Looknam squared her stance, the flicker of scales racing over her arms as she summoned every ounce of control she had left.

“You can’t be here,” she said, her voice low, steady, and deadly calm. “You’re breaking every seal this sanctuary stands on.”

The Naga tilted his head, nostrils flaring, his expression softening—not hostile, but searching.

Then, in a guttural tone that sounded almost human, he spoke a single word—

“Nitya.”

Looknam froze.

The word hung heavy between them, thick with meaning neither could ignore.

Her pulse quickened. “You know her?”

The Naga didn’t answer—just looked toward the sealed chamber door, eyes gleaming, tail coiling restlessly across the stones.

Looknam’s glow intensified, warning him back.

But the rogue didn’t retreat.

Instead, he moved one deliberate pace closer.

And the air between them shifted—charged, trembling—like the instant before a storm breaks.

The air was thick enough to hum.

Looknam and the rogue Naga stood motionless, locked in that tenuous standoff—until the sound came.
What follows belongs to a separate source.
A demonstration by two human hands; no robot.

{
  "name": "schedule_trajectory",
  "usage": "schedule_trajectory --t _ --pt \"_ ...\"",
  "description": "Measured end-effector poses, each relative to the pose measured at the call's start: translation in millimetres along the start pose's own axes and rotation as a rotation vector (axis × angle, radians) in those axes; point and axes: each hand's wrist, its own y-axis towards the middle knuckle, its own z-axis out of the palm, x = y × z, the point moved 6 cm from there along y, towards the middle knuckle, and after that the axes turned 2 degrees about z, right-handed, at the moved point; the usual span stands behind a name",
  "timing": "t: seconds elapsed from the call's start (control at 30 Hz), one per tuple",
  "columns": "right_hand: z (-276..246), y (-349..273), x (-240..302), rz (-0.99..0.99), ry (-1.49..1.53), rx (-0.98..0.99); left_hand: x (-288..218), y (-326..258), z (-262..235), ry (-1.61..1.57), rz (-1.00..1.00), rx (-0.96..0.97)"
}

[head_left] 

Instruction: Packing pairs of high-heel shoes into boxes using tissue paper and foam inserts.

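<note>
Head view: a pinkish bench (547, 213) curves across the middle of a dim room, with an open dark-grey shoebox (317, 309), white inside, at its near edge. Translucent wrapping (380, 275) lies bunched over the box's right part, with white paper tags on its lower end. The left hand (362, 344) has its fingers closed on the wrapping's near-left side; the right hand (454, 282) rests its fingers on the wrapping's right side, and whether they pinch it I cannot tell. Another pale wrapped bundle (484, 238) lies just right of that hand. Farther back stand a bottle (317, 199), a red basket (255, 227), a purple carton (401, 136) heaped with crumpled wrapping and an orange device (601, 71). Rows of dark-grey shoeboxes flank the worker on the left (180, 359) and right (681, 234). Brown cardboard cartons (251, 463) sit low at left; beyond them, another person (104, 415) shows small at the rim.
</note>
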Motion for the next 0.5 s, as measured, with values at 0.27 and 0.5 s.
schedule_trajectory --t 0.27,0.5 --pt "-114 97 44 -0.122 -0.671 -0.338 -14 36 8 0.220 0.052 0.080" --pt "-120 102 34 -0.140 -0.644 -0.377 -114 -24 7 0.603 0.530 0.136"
Gravel. Tires. The low growl of an engine cutting to silence just beyond the veranda.

Looknam’s head whipped toward the sound. “They’re back,” she breathed.

The rogue Naga hissed, startled by the new vibration—a sound that wasn’t of his world. His tail lashed against the floor, rattling the wooden boards.
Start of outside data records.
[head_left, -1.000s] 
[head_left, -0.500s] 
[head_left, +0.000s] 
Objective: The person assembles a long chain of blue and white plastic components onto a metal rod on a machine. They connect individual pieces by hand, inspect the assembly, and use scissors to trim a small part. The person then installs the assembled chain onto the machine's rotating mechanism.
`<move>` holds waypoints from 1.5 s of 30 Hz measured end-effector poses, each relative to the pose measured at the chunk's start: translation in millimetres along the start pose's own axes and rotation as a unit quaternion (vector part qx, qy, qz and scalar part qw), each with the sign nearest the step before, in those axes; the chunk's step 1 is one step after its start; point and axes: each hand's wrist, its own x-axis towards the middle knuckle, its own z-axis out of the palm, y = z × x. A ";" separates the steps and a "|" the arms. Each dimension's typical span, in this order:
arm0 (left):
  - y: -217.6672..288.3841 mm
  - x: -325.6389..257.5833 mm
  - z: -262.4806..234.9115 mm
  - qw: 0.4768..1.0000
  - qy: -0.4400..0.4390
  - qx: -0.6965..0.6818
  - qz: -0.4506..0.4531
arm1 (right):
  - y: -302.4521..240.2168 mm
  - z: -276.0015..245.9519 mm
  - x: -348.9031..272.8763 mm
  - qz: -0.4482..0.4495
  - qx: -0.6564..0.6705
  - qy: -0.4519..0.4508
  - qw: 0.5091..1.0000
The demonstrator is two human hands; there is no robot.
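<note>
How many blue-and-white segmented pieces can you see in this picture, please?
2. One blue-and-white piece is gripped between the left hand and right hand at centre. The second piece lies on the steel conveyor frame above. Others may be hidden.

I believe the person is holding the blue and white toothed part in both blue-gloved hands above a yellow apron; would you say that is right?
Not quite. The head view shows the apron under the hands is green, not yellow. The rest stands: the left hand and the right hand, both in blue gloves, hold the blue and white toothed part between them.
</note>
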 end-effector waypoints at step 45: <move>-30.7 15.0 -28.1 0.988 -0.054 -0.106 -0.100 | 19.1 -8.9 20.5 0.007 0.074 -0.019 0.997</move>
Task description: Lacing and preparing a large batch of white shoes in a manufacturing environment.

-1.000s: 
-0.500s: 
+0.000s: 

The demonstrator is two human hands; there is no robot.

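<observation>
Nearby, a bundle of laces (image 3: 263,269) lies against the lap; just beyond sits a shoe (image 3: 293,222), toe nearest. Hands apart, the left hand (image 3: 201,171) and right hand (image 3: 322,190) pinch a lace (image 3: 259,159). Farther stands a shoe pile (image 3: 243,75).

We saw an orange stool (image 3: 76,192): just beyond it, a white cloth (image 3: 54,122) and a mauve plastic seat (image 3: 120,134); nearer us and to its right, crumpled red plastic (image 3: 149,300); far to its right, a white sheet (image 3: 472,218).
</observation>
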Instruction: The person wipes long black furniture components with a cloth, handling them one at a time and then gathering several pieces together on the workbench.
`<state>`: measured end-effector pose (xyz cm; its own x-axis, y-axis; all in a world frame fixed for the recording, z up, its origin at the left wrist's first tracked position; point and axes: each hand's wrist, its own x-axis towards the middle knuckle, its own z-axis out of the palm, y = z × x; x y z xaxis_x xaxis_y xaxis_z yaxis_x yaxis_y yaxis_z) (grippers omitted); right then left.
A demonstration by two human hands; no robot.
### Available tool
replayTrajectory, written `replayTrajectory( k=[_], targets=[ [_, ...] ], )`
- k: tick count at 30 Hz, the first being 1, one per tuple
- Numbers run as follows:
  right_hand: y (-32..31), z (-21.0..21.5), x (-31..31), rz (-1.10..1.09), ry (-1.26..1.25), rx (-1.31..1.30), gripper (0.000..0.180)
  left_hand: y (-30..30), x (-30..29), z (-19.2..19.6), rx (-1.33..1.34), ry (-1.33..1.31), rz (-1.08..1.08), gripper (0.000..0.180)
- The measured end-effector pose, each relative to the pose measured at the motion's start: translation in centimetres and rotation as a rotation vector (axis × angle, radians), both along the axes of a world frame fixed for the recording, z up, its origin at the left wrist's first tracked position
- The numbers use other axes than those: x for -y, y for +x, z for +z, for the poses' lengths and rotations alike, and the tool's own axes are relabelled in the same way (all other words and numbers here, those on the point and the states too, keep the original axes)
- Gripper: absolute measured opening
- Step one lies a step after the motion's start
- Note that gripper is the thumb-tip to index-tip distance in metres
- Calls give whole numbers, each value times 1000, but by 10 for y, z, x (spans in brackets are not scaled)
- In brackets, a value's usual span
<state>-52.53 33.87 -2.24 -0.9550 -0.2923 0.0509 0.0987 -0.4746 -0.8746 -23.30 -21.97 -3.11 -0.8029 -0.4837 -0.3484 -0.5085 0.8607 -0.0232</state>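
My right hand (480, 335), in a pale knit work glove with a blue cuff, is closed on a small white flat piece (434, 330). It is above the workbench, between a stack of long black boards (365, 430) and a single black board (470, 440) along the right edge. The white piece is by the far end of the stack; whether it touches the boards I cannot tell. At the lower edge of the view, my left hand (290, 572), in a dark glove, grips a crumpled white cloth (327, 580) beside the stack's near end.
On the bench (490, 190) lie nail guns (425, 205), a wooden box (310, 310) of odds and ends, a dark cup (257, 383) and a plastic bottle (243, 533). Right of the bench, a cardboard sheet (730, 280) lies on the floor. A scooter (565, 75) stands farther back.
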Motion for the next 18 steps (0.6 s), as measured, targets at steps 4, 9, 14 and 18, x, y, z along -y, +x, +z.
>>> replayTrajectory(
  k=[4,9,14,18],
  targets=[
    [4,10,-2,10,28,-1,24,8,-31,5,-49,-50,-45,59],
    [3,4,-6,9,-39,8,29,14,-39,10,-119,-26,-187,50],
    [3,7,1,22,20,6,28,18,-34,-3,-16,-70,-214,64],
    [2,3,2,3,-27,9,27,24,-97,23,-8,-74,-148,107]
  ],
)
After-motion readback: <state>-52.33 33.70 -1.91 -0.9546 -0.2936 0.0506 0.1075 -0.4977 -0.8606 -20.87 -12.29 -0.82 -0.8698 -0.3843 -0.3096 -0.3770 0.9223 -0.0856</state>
But before either could react further, something vast and ancient rolled through the air—a pulse of power so immense that even the trees outside seemed to bow under it.

The sanctuary trembled.

Then she was there.

Sarocha didn’t enter so much as arrive—a force ripping through the threshold like a tidal current. The doors burst inward, and for a moment the air shimmered with gold and deep jade light. Her shape emerged within that brilliance, unfolding into the full, terrible beauty of her true form.

Her coils glinted like molten emerald, scales shifting with the faintest undercurrent of silver light. Her upper body towered above them—humanoid, yes, but her eyes were those of a serpent queen, slitted and luminous, radiating authority so absolute that even the air stilled to obey her.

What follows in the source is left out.